What To Do When Your Landlord Wants To Evict You Illegally.

December 21, 20192

When your landlord wants to evict you from your premises, you have a big problem. This is because a house or shelter is so important that it ranks as one of the top five necessities of life. It is, therefore, a matter of life and death. Little wonder the law tilts in favour of the tenant.

Are you one of the many tenants in Nigeria whose landlord wants to evict or recover their premises by all means? Then you must be sleeping with one eye open.

To evict their tenants, landlords and property owners resort to unlawful means. But what is an illegal eviction?

Our laws have provided for the procedure to follow if a landlord wants to evict a tenant. Shockingly, many tenants do not know their rights as provided under these laws.

So if you suspect that your landlord is trying to evict you illegally, here are steps to take.

Don’t Panic.

If you’ve ever had an accommodation problem, you will understand the pressure on those who do not have a place to lay their heads, or who are about to lose their homes.

A Quit Notice comes as a shock to most tenants. It is one of the most dreaded pieces of a letter that an occupant of a building can receive.

It is not surprising, therefore, that the first reaction of most people whose landlord wants to evict is to panic. When tenants panic, they usually take irrational and sometimes illegal decisions.

Consult A Lawyer.

It is funny that a tenant whose landlord wants to evict will seek advice from many people, including their friends, colleagues, and religious leaders, but not from a lawyer.

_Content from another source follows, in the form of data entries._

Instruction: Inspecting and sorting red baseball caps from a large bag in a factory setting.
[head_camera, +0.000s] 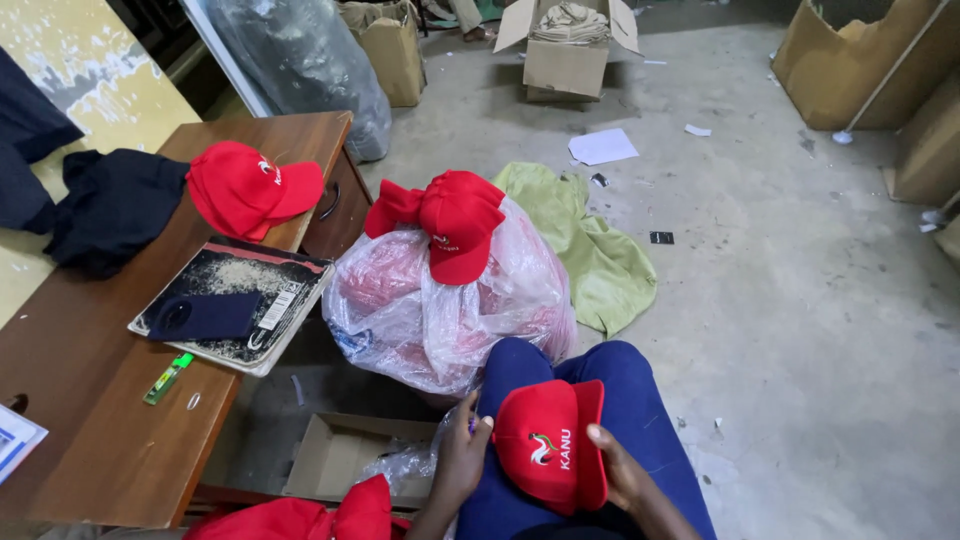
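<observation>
A red cap with a white emblem (550, 440) rests on my lap, over blue trousers (620, 385). My left hand (463, 455) grips its left side, and a small purple thing pokes out between the fingers. My right hand (615, 465) holds the cap's right edge. More red caps (455, 215) lie stacked on top of a clear plastic bag (440, 310) full of red caps, just in front of my knees. Another red cap (250, 187) sits on the wooden desk (110, 400) at my left.
On the desk lie a dark book with a blue cloth (205, 315), a green lighter (167, 378) and dark garments (110, 205). A green cloth (600, 250) is spread on the concrete floor. Cardboard boxes (565, 45) stand at the back, an open box (345, 455) sits under the desk, and red fabric (300, 518) lies at the bottom edge.
</observation>
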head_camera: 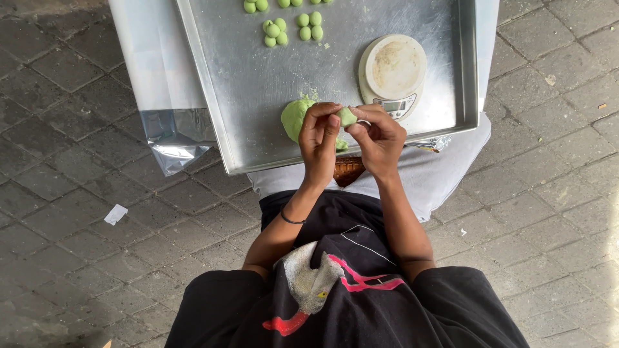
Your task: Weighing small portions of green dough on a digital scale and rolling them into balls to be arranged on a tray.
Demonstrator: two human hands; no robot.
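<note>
Nearest the metal tray's front edge, left hand and right hand together pinching a small green dough piece, big dough lump just left, round scale beyond, dough balls at the tray's far end.

- Left hand and right hand pinching one small green dough piece between fingertips, above the near edge of a metal tray.
- Larger green dough lump on the tray, just beside the left hand.
- Round white kitchen scale near the tray's near right corner.
- Small green dough balls clustered toward the far edge.
</note>
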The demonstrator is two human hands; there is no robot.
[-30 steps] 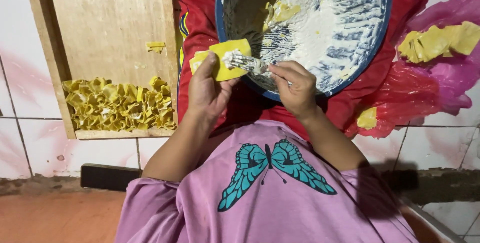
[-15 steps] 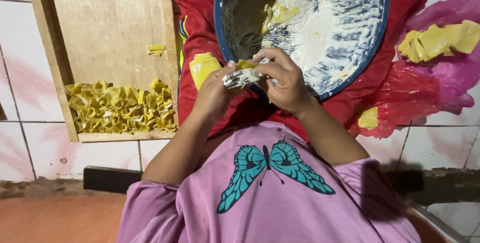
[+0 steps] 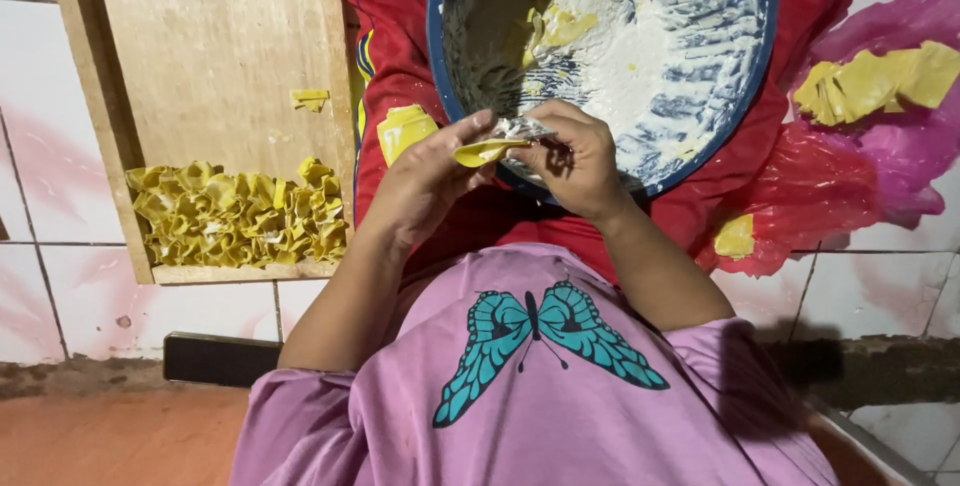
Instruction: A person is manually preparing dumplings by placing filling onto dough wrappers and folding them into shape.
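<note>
Covering white floor tiles [image 3: 60,196], red cloth [image 3: 400,36] underlies wooden tray [image 3: 200,46].

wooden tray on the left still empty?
No, a heap of folded yellow wrappers fills the near end of the wooden tray.

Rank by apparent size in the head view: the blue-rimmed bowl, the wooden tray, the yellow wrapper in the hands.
1. wooden tray, though cropped at the top.
2. blue-rimmed bowl, also cropped, so the top two are close.
3. yellow wrapper, plainly smallest.

Blue bowl [image 3: 440,66] cut off at top; wrapper [image 3: 480,153] filling hidden.
</note>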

But the lawyer is your best bet in a situation like this. The advantages of consulting a lawyer when you are facing eviction cannot be overemphasized.

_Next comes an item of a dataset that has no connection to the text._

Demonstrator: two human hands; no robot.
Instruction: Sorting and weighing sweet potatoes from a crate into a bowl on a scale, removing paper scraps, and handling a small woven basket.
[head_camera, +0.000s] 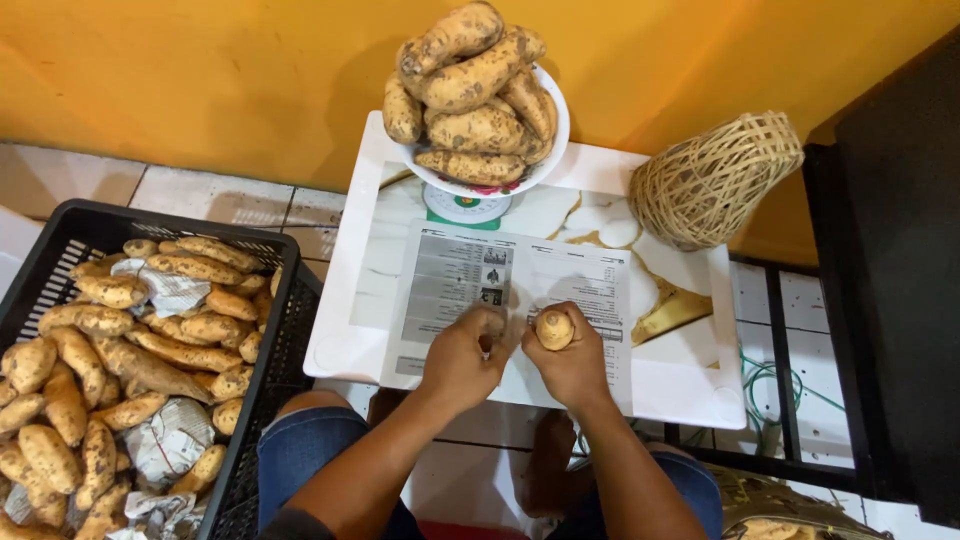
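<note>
At your far left sat a black plastic crate (60, 240), filled with tan, dirt-flecked sweet potatoes (120, 370) and scraps of crumpled newspaper (172, 290) tucked among them. The crate rested on the tiled floor (230, 195) against the orange wall (200, 80), just beside your left knee in blue denim (300, 440).

In front of you stood a small white table (345, 350) with a marbled top. A sheet of newspaper (450, 290) lay spread across it, near its front edge. Your left hand (462, 360) was curled over that sheet, fingers bent in toward the palm; it seemed pressed against something small, but you could not tell from here what, if anything, it had hold of. Your right hand (572, 362) was just beside it, nearly touching, and closed around a small sweet potato (554, 329), whose rounded end stuck up above your fingers, over the newspaper.

Behind the paper, at the table's back edge, a white bowl (545, 160) rode on a green-and-white kitchen scale (465, 208), heaped with a pile of larger sweet potatoes (475, 90) that rose well above its rim.

Further right on the table, a woven rattan basket (715, 180) lay tipped on its side, well apart from your hands. Past it stood a dark piece of furniture (890, 280), and green cord (765, 385) trailed over the floor below.
</note>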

Most people still have the wrong impression that consulting a lawyer puts a hole in their pocket. But the services of lawyers are quite affordable, especially when you see them early on.

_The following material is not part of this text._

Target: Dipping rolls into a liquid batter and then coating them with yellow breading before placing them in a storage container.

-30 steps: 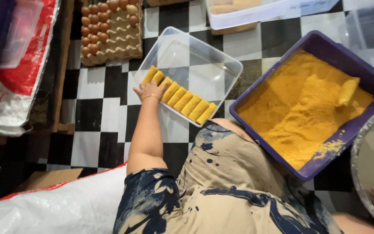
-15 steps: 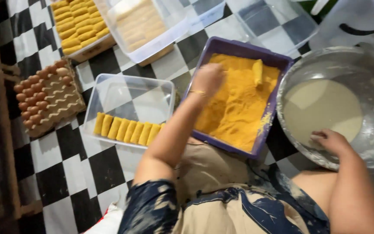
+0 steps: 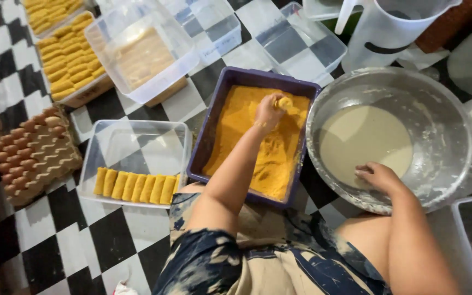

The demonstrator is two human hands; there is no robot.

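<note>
Black-and-white checkered floor (image 3: 72,235) serves as the work surface, with containers set directly on it. The left hand (image 3: 269,111) is closed around a crumb-coated roll (image 3: 285,102), held over the yellow crumbs inside the purple tray (image 3: 208,128). The right hand (image 3: 379,176) rests loosely open, fingers slightly curled, on the inner wall of the metal bowl (image 3: 443,109), at the edge of the pale batter (image 3: 364,139). The bowl stands just beside the tray, on its right. Left of the tray is a clear plastic box (image 3: 137,139) holding one row of coated rolls (image 3: 135,187) along its near side. An egg carton (image 3: 34,150) lies further left. More clear boxes, some filled with rolls, stand beyond, and a white jug (image 3: 381,33) stands past the bowl.
</note>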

A lawyer will need to ask you some questions. This will determine what steps the lawyer will take to protect you from illegal eviction. Some of the questions include:

  • Whether there is a written agreement.
  • Why the landlord wants to evict you.
  • The type of accommodation.
  • How you pay your rent.
  • If you are owing your landlord.
  • Whether your rent has expired
  • Whether you renovated any part of the building, etc.

For those who do not want to consult a lawyer, or who cannot afford to consult a lawyer, the following steps will save you the embarrassment of having your properties thrown out of the house.

Have Evidence of Payment.

It is always shocking to see tenants who claim they have paid their rents but do not have receipts, or evidence of payment because they didn’t ask for it or the landlord refused to issue them with any.

If you are one of those who do not have evidence of rents paid in the past, make sure you demand and collect receipt or any kind of acknowledgment from the landlord showing the exact amount and the period it covered.

For tenants who entered into a tenancy agreement with the landlord before moving into the premises, their rights are determined by the conditions contained in the tenancy agreement.

Most times, the problem between landlords and their tenants is on the length of the notice given for them to vacate and hand over the premises.

For those who didn’t enter into a written agreement, the law provides the length of the notice.

Length of Notice.

Kunle, a security officer at a communications company, lost his house to flooding, which destroyed most of his buildings. Mr. Abiola, a landlord, permitted Kunle to occupy a one-room apartment in one of his properties for an indefinite period.

Two months later, Mr. Abiola discovered that Kunle always throws night parties, which last till the early hours of the morning. He has asked Kunle to vacate the premises immediately. What can Kunle do?

According to the law, whether Kunle is a tenant at will, who pays rent or not, he deserves to be given at least seven days’ notice to vacate the premises.

The following are the length of notices for other types of tenancies.

  • Monthly tenancy – Tenants who pay their rent every month deserve at least one month’s notice
  • Quarterly tenancy – Tenants who pay every quarter (Three Months) deserve at least three months’ notice.
  • Half-yearly tenancy – Those that pay their rent every six months deserve at least a six months’ notice.
  • Yearly tenancy – Tenants who pay their rent annually deserve at least a six months’ notice.

Landlord’s Application to Court.

Take note that after a landlord has complied with the law by issuing the requisite notice to a tenant, he still has to issue further notice and file a claim in the appropriate court to recover possession.

A landlord has no right to recover possession of a property from his tenant without a court order. So what should you do when you are served with quit notice and a writ of possession?

Many tenants out of ignorance or fear refuse to appear in court to answer to the writ filed by the landlord, thereby complicating their situation.

If a tenant fails to vacate a house at the expiration of the notice to quit, and the landlord goes to court to file a writ of possession, it is advisable for the tenant to go to court.

The courts are always lenient to tenants and will not order immediate possession except when necessary. However, when tenants are absent in court and, the matters are undefended, the courts are more likely to order immediate repossession of the property.

Finally, if your landlord wants to evict you, your best bet is to see a lawyer. The process for recovering possession from tenants in Nigeria is very technical. The landlord must follow due process to succeed.